Jaejoong terdiam. Pertanyaan terakhir Boram benar-benar menghantam jantungnya. Tidak, ia tidak bisa menjawabnya. Tidak, ia tidak bisa menjaminnya. Tapi yang dia lakukan dengan mantan-mantannya dulu itu bukan hanya keinginannya sebelah pihak, perempuan-perempuan itu dululah yang mengundangnya.

“Aku…”

“Kau tidak bisa menjaminnya bukan?! Kau melakukannya, bukan?! HAH!!”Boram mengambil satu langkah pergi dari tempat itu.
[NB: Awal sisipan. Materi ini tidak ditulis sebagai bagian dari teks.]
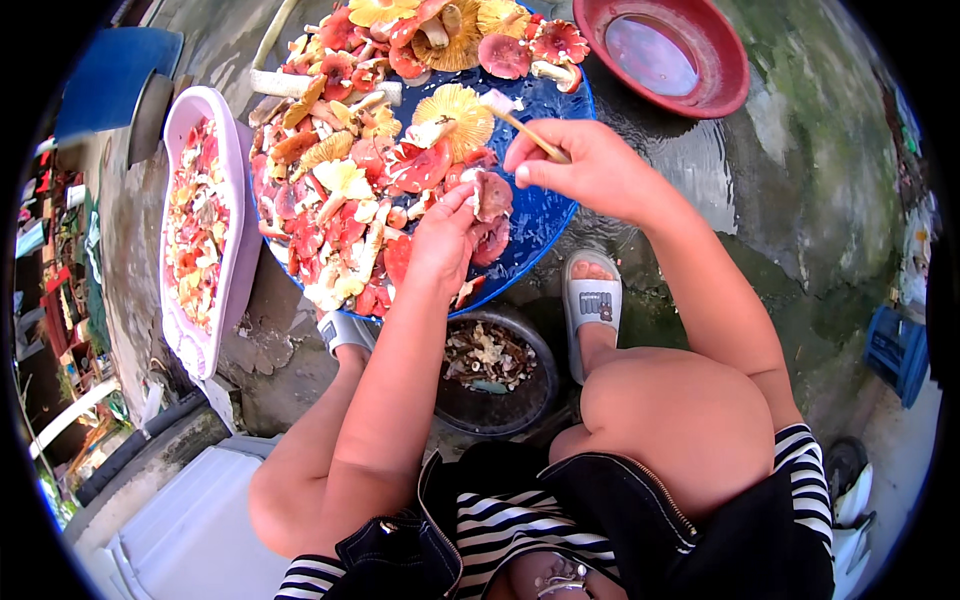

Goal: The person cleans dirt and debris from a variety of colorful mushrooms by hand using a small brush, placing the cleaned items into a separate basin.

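Observation:
My left hand (443, 240) is closed on a mushroom (492, 196) with a dull pinkish-red cap, over the near right part of a round blue tray (543, 225). In my right hand (590, 168) is a small brush (540, 140) with a wooden handle and pale bristles. The bristle end points up and left, apart from the held mushroom and close to a wide yellow mushroom (453, 118). Red, yellow and cream mushrooms (345, 180) lie heaped over the left and far parts of the tray.
A pink tub (235, 260) full of red and yellow pieces stands at the left. Beyond the tray at the right is a red basin (725, 75) with liquid in it. Below the tray, between my feet, sits a dark basin (520, 400) with scraps. A blue stool (895, 355) is far right.

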The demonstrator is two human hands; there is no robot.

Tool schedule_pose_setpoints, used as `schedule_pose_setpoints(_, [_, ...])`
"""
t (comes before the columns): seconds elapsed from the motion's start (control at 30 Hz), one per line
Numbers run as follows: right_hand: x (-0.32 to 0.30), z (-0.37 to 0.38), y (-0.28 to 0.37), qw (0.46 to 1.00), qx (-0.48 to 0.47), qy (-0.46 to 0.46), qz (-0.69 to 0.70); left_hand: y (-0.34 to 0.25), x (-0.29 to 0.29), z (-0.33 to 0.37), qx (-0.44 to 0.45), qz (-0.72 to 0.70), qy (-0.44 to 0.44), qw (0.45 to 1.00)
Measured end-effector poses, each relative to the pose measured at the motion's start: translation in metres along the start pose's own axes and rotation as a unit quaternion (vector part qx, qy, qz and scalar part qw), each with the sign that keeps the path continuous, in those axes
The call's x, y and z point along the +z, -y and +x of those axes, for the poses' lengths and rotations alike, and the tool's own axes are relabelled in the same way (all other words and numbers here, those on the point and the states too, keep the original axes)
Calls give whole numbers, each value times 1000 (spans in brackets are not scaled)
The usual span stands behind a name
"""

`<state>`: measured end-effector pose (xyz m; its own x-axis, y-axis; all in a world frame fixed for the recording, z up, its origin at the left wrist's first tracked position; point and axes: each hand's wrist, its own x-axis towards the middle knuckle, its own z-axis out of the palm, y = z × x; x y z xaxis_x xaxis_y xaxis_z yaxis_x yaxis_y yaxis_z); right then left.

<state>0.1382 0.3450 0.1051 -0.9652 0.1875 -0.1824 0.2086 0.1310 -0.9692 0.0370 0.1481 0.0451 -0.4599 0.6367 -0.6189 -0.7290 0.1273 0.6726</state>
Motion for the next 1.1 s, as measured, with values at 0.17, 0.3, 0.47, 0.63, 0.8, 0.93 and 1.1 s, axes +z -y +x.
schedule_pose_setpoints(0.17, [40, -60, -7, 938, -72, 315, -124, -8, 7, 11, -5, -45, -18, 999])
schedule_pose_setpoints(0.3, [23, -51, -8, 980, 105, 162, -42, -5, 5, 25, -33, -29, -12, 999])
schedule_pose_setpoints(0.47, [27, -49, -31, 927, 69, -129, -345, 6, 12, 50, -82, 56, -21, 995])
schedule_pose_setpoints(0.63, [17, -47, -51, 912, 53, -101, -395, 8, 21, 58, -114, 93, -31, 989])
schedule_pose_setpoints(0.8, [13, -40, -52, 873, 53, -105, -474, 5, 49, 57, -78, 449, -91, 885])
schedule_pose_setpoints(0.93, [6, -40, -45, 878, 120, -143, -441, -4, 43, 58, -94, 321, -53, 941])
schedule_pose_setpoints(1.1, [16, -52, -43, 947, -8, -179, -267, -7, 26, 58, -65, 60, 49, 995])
Sakit, semua tubuhnya sakin karena saraf yang menegang atas kebenciannya pada laki-laki itu. “Lalu…,”ia menarik nafas dalam,”bagaimana kau bisa bilang kau mencintaiku setelah itu semua??”

“Tapi, aku benar-benar…”Jaejoong kehilangan kata-kata. Perempuan itu benar, ia bukanlah laki-laki yang pantas mencintai perempuan bersih seperti Boram. Tapi sungguh, ia mencintai perempuan itu. Cintanya sangatlah besar. Sangat besar.

“Pergilah kau! Aku benci! Sangat membencimu!!”